The tools that Anderson details — including how to create value propositions that resonate with customers — have been developed through years of consulting and research. Examples from various industries and countries make the book's approach one that today's managers can implement.

"Companies typically are awash in data, but they're starved for information, which comes from analyzing the data," he says. "Somebody has to get in there, generate or gather the data, do the analysis and provide the results in a readily understandable way. That's what the suppliers, and their sales people in particular, do in our approach." This, he notes, is a critical part of how a sales force can be transformed into value merchants, rather than competing using price concessions.

But a company must create a culture that rewards these value merchants. Anderson says that getting price premiums, a natural way to think about gaining a fair return for delivering superior value, is only one of four ways a supplier can be rewarded.

Other possibilities are getting a larger share of the customer's business, gaining a more profitable mix of the customer's business and identifying and eliminating what Anderson calls "value drains" and "value leaks." Value drains are services, programs and systems that cost the supplier more to provide than they are worth to the customers receiving them. These drains have no strategic significance.

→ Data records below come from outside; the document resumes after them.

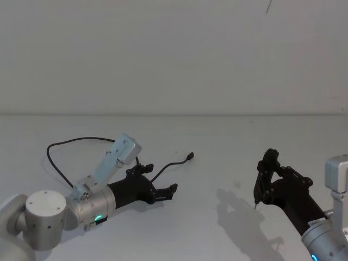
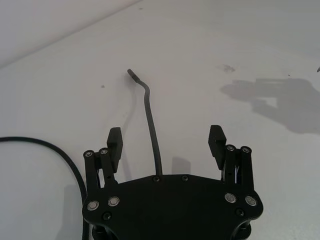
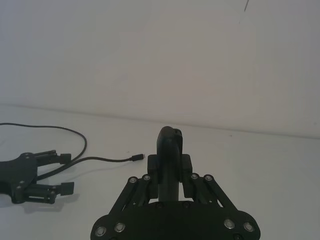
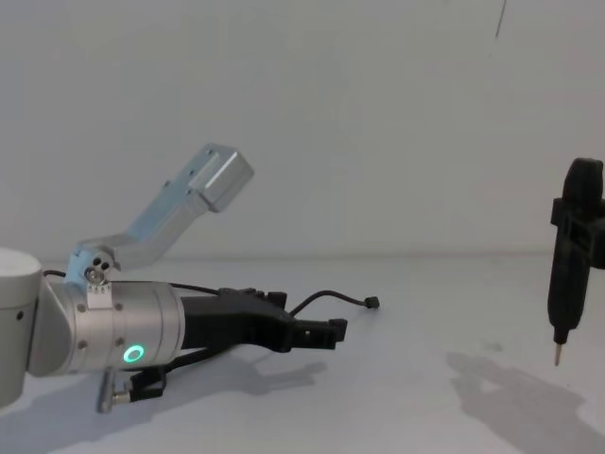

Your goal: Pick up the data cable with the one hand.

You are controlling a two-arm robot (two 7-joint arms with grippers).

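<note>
On the white tabletop [image 1: 212, 234] we see our left gripper [image 1: 161, 178] low at near left, spread wide astride the looping black data cable [image 1: 76, 141]. Our right gripper [image 1: 265, 174], raised at right, pinches a short dark lead [image 4: 558, 331].

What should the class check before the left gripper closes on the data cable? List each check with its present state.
1. Jaws of the left gripper open: ok.
2. The data cable running between those jaws: ok.
3. Jaws low enough over the table to catch the cable: cannot tell.
4. The plug end lying free ahead of the jaws: ok.
5. The right gripper shut and well away from the cable: ok.
</note>
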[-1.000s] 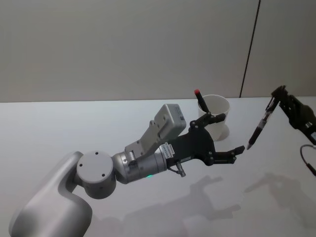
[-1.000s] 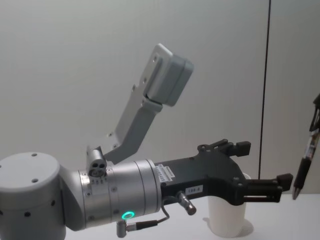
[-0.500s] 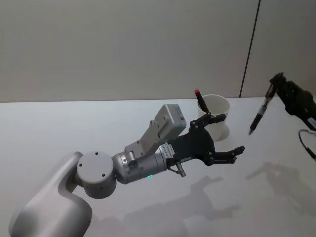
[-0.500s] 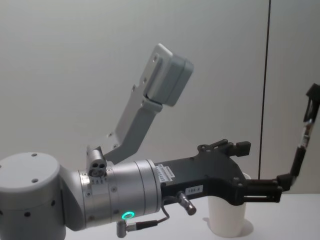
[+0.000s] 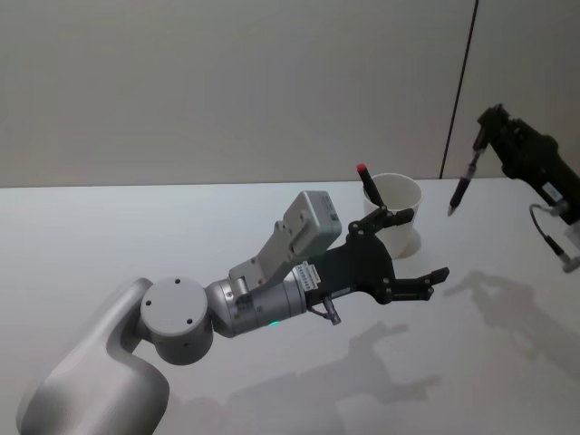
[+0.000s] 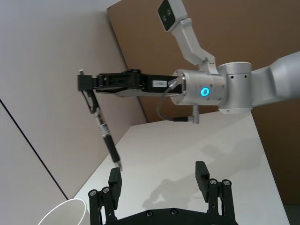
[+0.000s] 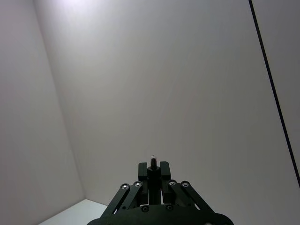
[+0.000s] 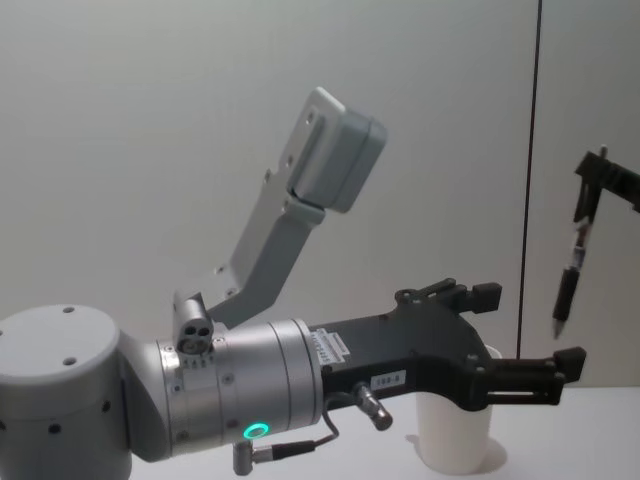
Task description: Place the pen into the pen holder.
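My right gripper [image 5: 489, 125] hangs high at the right, shut on the top of the pen [image 5: 464, 178]. The pen is slim and black and points down at a slight tilt. Its tip is in the air to the right of the pen holder [image 5: 404, 194], a white paper cup, and a little above its rim. A second black stick with a red tip [image 5: 364, 179] leans inside the cup. My left gripper [image 5: 426, 243] is open just in front of the cup, holding nothing. The chest view shows the pen [image 8: 568, 272] above and right of the cup [image 8: 455, 442].
The white table [image 5: 136, 227] stretches wide to the left and front. A grey wall with a dark vertical seam [image 5: 458, 91] stands close behind the cup. A black cable [image 5: 546, 237] loops off the right arm.
My right gripper has risen with the pen and drifted left toward the cup. The left arm has stayed still.
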Controlling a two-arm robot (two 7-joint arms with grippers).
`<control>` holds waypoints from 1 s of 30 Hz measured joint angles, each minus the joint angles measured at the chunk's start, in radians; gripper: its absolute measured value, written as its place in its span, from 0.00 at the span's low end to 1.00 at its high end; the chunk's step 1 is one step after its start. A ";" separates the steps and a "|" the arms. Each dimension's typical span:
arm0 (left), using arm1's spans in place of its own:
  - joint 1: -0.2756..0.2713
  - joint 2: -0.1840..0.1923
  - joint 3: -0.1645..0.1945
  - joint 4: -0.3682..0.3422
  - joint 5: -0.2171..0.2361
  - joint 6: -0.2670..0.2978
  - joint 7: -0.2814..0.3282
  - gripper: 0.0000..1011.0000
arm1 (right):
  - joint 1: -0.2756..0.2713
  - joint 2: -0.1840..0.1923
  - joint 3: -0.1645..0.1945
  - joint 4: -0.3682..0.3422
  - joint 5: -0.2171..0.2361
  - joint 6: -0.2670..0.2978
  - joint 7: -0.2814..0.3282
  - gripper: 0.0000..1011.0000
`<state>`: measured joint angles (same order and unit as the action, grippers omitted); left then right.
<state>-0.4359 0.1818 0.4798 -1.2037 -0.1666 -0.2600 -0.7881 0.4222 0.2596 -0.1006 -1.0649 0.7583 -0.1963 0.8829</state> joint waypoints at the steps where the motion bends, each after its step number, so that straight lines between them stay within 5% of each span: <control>1: 0.000 0.000 0.000 0.000 0.000 0.000 0.000 0.99 | 0.009 -0.003 -0.002 0.010 -0.004 -0.004 -0.002 0.15; 17: 0.000 0.000 0.000 0.000 0.000 0.000 0.000 0.99 | 0.174 -0.053 -0.048 0.212 -0.076 -0.098 -0.025 0.15; 30: 0.000 0.000 0.000 0.000 0.000 0.000 0.000 0.99 | 0.317 -0.091 -0.075 0.428 -0.107 -0.158 0.061 0.15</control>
<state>-0.4359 0.1819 0.4798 -1.2036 -0.1667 -0.2599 -0.7880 0.7388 0.1689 -0.1757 -0.6373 0.6508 -0.3543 0.9440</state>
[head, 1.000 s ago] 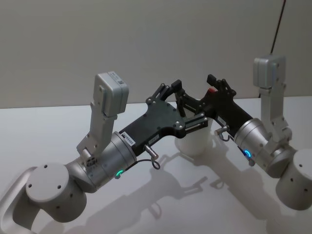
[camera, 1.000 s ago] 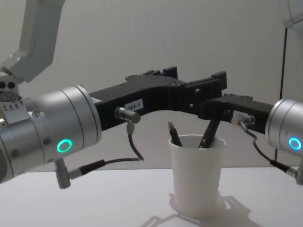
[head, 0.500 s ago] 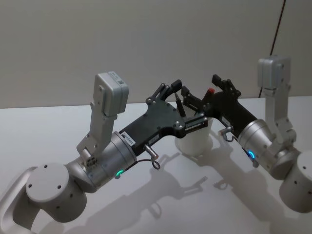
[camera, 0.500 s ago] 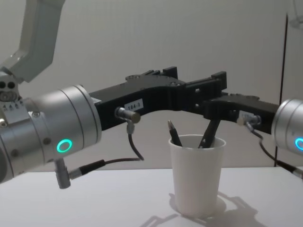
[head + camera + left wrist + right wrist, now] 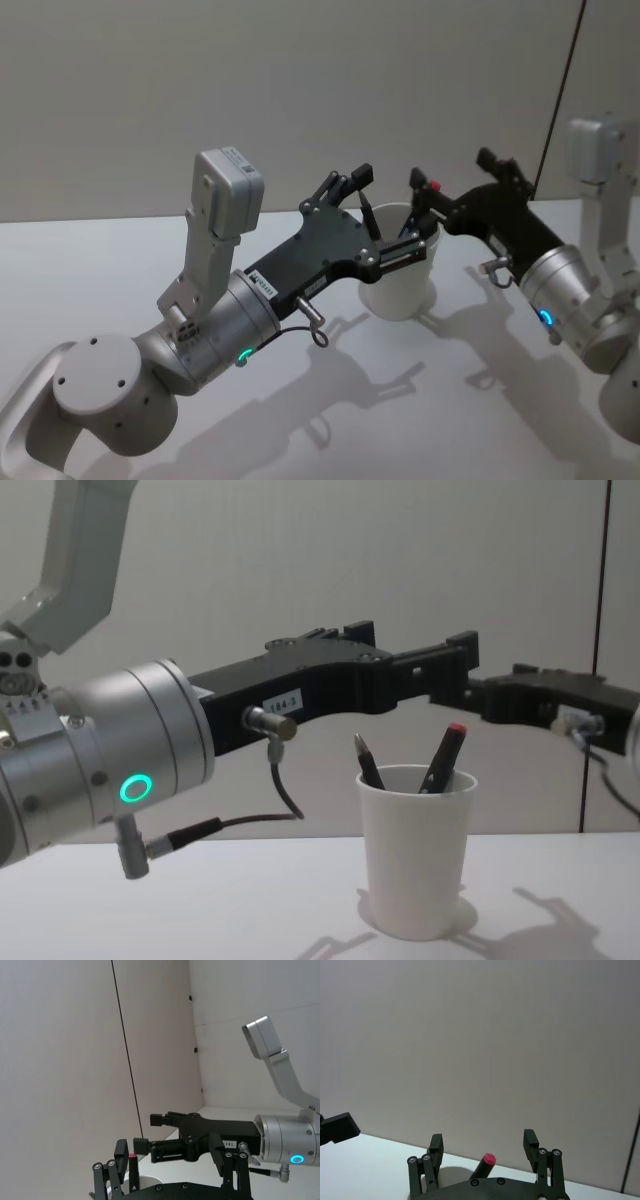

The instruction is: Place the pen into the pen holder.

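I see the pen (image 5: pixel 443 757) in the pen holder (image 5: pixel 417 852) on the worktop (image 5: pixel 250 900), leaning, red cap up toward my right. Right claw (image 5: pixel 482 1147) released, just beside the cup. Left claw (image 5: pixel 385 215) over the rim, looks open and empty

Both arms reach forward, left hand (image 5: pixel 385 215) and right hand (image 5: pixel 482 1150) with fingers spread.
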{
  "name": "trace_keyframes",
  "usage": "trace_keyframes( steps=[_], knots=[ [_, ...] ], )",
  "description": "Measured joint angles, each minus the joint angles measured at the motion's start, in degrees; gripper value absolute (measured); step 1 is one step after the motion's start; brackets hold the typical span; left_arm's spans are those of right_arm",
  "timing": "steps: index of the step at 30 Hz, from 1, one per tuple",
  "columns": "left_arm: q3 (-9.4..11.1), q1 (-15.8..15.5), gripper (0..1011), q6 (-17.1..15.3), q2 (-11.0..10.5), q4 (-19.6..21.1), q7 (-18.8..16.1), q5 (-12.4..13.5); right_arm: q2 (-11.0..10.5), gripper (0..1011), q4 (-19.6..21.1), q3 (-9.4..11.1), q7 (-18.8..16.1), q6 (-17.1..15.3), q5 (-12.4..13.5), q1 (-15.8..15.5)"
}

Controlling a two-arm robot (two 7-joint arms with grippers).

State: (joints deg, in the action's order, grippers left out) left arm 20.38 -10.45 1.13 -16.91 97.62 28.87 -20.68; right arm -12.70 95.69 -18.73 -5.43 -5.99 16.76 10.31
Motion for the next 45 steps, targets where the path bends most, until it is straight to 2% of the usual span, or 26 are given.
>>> trace_keyframes(
  steps=[12, 26, 35, 45],
  knots=[
    [0.00, 0.00, 1001, 0.00, 0.00, 0.00, 0.00, 0.00, -2.33, 1001, 5.16, 1.86, 5.09, -0.75, 0.54, -2.52],
    [0.00, 0.00, 1001, 0.00, 0.00, 0.00, 0.00, 0.00, -4.97, 1001, 11.23, 3.67, 10.74, -0.67, 2.10, -6.89],
    [0.25, -0.15, 1001, -0.03, -0.23, -0.17, -1.29, 0.38, -5.19, 1001, 10.40, 4.00, 9.51, 0.00, 1.88, -7.50],
    [1.53, -0.87, 1001, -0.49, -1.36, -1.21, -7.69, 2.46, -6.26, 1001, 6.91, 5.32, 3.86, 2.92, 0.31, -10.13]
  ],
)
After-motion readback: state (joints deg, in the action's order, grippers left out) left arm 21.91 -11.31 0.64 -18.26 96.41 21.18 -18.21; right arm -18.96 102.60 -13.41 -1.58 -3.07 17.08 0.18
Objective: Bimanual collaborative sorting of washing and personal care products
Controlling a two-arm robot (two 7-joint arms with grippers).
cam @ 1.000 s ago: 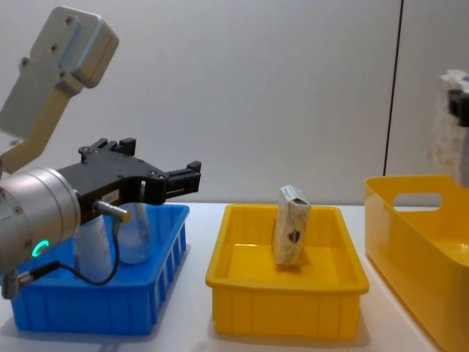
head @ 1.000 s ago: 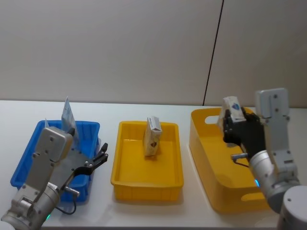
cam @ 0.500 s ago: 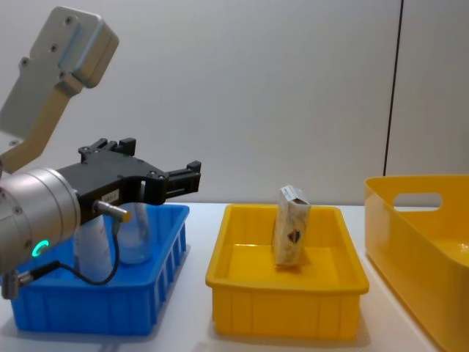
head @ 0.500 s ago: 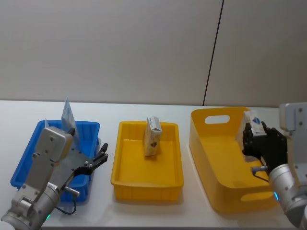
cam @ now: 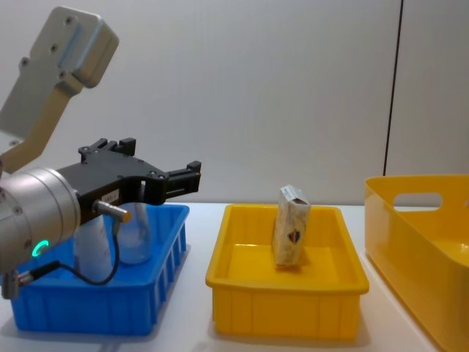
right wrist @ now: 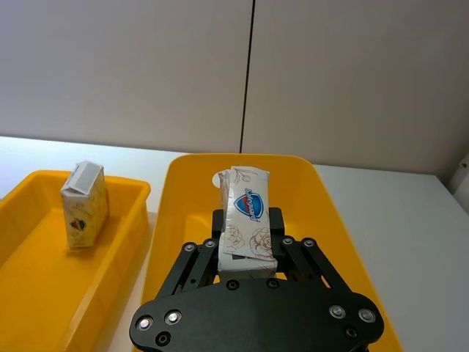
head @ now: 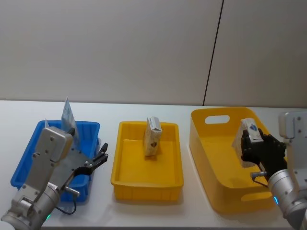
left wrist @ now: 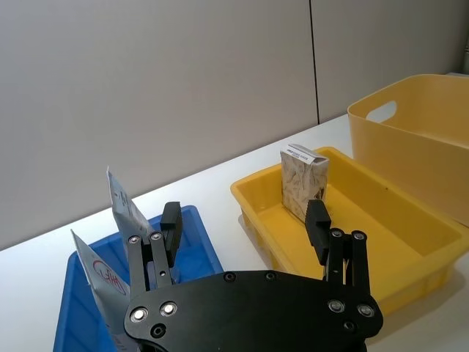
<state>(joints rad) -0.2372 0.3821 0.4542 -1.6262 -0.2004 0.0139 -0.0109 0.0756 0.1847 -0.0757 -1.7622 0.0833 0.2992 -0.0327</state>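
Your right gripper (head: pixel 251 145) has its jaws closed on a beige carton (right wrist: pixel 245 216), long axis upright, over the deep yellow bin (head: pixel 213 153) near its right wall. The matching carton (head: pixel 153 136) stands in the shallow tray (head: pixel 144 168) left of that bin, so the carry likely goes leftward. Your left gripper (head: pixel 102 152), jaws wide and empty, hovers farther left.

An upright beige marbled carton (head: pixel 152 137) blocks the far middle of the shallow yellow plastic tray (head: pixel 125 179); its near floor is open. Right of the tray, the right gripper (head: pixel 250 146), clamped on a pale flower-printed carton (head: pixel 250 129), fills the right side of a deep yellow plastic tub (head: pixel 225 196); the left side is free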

Value leaks are customer activities and practices that increase the cost of doing business for the customer or the supplier and that yield no offsetting greater cost savings or value to either.

The essential message in Value Merchants, Anderson says, is the importance of doing research to understand the customers' preferences and how an offering fulfills these better than the competitor's. "Everyone has perceptions, opinions and beliefs, but the question is: Can you prove it?"

Anderson says this book, his second, is geared for general managers, marketing managers and sales managers because it presents a business philosophy and the process, concepts and tools needed for implementing that philosophy.

"It's the idea of how we can deliver superior value to targeted customers and get an equitable return on the value we deliver," he says. "The perception of what's equitable can be influenced by how well we demonstrate and document what that value is. If we do a poor job of that, we have to give more of that value away to the customer as an incentive to do business with us. If we do a better job, we get to keep more of that as profit."